Directions: Only a number is wanted here, namely how many lines of the data contain the string "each".

————

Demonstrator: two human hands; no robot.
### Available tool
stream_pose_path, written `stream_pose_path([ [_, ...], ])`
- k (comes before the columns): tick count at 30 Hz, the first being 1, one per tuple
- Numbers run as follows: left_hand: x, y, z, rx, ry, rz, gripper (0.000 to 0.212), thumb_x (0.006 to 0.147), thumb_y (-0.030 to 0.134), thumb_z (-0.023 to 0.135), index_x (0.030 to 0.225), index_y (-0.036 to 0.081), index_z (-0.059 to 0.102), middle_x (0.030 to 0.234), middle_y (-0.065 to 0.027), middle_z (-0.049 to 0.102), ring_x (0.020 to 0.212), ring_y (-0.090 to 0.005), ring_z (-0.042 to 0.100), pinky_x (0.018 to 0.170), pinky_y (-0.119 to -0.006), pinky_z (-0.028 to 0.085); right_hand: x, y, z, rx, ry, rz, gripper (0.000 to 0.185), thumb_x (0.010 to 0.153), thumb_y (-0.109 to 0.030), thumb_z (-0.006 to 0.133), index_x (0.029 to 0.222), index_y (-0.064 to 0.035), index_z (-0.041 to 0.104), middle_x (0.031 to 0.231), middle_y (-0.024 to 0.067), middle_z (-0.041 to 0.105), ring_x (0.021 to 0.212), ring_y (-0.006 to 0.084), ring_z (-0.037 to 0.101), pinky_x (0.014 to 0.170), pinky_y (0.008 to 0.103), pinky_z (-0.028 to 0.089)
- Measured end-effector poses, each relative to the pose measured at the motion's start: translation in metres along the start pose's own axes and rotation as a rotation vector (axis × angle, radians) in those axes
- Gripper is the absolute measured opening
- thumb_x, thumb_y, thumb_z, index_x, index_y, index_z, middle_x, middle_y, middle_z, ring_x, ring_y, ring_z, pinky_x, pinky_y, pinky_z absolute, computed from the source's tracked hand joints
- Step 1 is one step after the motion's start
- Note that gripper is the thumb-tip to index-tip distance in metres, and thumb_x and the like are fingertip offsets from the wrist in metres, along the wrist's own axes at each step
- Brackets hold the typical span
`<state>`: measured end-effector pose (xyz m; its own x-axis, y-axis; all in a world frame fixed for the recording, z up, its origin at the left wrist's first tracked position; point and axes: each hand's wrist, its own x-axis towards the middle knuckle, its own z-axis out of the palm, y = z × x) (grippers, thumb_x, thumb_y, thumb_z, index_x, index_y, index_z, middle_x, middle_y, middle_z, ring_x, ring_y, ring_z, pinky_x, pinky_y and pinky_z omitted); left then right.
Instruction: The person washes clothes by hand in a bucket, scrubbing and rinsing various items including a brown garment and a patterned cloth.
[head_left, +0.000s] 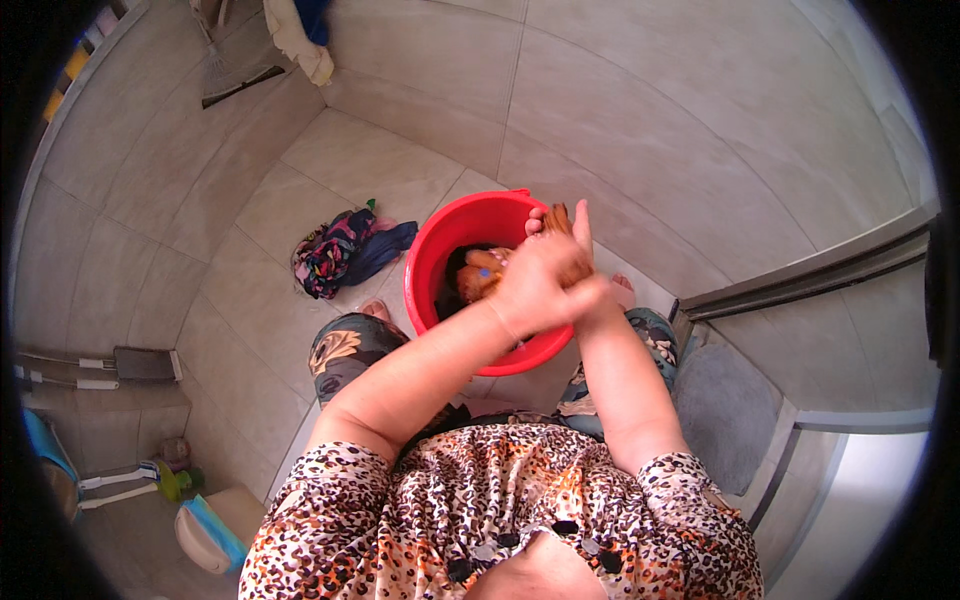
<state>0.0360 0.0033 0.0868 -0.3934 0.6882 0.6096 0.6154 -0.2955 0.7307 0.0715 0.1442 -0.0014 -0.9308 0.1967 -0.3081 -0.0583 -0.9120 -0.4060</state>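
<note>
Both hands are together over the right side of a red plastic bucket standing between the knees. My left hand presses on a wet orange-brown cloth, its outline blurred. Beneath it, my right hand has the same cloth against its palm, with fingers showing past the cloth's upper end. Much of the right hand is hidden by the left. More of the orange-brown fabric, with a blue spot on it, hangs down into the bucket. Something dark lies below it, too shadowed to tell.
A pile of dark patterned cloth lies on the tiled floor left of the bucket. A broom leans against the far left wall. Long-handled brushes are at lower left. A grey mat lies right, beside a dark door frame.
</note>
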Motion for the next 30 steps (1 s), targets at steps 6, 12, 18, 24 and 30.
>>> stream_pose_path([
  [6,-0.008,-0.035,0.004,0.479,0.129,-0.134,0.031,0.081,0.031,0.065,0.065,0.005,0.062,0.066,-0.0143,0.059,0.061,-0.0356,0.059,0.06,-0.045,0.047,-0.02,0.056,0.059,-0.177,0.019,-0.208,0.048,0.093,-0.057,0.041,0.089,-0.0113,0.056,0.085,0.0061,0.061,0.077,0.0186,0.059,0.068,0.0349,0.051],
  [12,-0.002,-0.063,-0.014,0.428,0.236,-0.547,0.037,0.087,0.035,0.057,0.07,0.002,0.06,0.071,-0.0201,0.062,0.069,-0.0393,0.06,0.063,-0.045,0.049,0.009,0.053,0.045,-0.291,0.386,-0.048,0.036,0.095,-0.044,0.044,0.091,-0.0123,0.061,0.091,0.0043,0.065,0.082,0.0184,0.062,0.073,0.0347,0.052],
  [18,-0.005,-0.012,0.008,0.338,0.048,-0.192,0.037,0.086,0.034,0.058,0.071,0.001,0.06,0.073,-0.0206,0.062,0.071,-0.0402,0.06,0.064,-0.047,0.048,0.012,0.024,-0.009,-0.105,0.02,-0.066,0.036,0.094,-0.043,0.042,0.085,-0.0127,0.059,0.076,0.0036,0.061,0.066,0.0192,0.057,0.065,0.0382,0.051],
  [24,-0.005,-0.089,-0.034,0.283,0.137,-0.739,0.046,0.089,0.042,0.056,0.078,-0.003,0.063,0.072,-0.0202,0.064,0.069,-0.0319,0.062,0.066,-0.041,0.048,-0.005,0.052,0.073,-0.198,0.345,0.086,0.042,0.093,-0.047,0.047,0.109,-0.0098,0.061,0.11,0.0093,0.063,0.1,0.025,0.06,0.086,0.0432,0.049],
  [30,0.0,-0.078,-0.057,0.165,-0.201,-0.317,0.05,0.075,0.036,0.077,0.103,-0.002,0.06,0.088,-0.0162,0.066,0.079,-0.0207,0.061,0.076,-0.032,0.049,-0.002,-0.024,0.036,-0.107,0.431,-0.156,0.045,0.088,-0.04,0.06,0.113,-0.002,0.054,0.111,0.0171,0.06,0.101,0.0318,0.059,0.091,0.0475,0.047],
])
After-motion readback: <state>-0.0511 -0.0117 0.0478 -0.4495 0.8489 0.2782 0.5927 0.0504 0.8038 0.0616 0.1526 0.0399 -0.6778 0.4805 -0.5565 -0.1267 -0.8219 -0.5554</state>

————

The completed task: 3